Takashi Kobayashi et al. Surg Case Rep. 2016 Dec.

Abstract

Background: Severe blunt hepatic injury is a major cause of morbidity and mortality in pediatric patients. Damage control (DC) surgery has been reported to be useful in severely compromised children with hepatic injury. We applied such a technique in the treatment of a case of hemodynamically unstable grade IV blunt hepatic injury in an eight-year-old girl. This case is the first to use multimodal approaches including perihepatic packing, temporary closure of the abdominal wall with a plastic sheet, transarterial embolization (TAE), and planned delayed anatomical hepatic resection in a child.

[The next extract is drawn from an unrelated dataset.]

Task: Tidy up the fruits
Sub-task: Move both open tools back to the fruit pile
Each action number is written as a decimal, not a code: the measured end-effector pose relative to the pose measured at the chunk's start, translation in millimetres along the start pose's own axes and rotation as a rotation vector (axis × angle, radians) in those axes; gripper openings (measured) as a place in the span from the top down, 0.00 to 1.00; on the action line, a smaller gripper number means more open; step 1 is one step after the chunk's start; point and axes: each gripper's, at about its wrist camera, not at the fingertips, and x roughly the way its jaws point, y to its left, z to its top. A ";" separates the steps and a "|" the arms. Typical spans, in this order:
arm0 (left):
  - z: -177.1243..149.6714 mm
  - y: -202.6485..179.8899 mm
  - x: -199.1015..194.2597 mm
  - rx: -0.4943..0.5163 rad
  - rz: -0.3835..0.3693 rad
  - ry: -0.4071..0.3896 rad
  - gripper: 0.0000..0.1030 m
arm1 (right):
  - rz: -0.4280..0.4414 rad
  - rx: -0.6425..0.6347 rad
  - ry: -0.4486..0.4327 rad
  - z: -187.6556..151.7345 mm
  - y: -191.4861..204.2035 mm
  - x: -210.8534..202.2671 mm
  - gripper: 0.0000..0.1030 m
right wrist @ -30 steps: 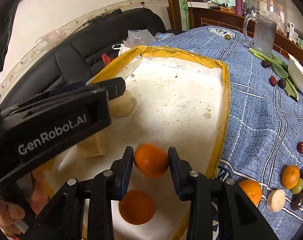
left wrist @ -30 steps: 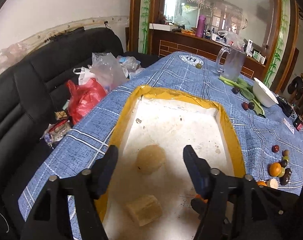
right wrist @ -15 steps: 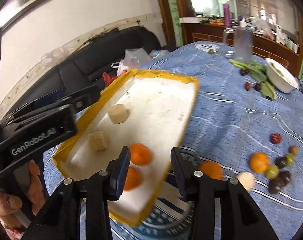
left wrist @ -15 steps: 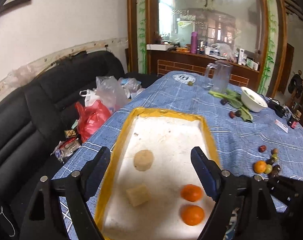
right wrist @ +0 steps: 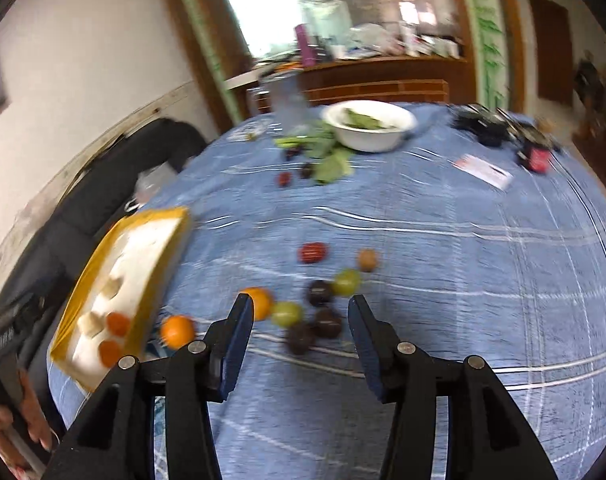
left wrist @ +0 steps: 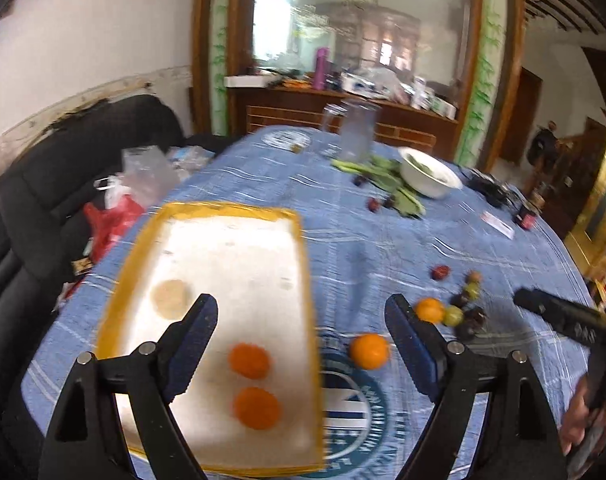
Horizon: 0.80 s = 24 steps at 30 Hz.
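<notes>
On the left of the bench [left wrist: 383,248], the yellow-rimmed tray [left wrist: 303,264] holds 2 oranges [left wrist: 249,360] and a pale round piece [left wrist: 171,298]. The left gripper [left wrist: 301,334] hangs above it, fingers wide and opening, nothing between them. Right of the tray lies 1 orange [left wrist: 369,351], then a cluster of small fruits [right wrist: 323,312]. The right gripper [right wrist: 299,332] hovers over that cluster, fingers moderately apart and opening, gripping nothing. A white bowl [right wrist: 369,124] sits far back.
</notes>
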 end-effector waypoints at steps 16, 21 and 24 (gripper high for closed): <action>-1.8 -31.5 46.3 -0.047 -0.170 0.125 0.18 | 0.003 0.008 0.135 -9.9 -11.4 63.5 0.50; 6.3 -56.4 72.7 -0.044 -0.237 0.161 0.18 | 0.021 0.027 0.134 -11.3 -10.1 69.3 0.50; 9.0 -68.7 97.2 -0.064 -0.287 0.220 0.18 | 0.099 0.056 0.154 -13.0 -12.1 69.7 0.50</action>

Case presentation: An eight-year-old girl was run over by a motor vehicle and transferred to the emergency department of the local hospital. Her diagnoses were severe blunt hepatic injury (grade IV) with left femoral trochanteric fracture. No other organ injuries were observed. Because her hemodynamic state was stable under aggressive fluid resuscitation, she was transferred to our hospital for surgical management. On arrival at our institution about 4 h after the injury, her hemodynamic condition became unstable. Abdominal compartment syndrome also became apparent. Because her condition had deteriorated and the lethal triad of low BT, coagulopathy, and acidosis was observed, a DC treatment strategy was selected. First, emergent laparotomy was performed for gauze-packing hemostasis to control intractable bleeding from the liver bed, and the abdomen was temporarily closed with a plastic sheet with continuous negative pressure aspiration. Transarterial embolization of the posterior branch of the right hepatic artery was then carried out immediately after the operation. The lacerated right lobe of the liver was safely resected in a stable hemodynamic condition 2 days after the initial operation. Bleeding from the liver bed ceased without further need of hemostasis. She was transferred to the local hospital without any surgical complications on day 42 after admission. She had returned to her normal life by 3 months after the injury.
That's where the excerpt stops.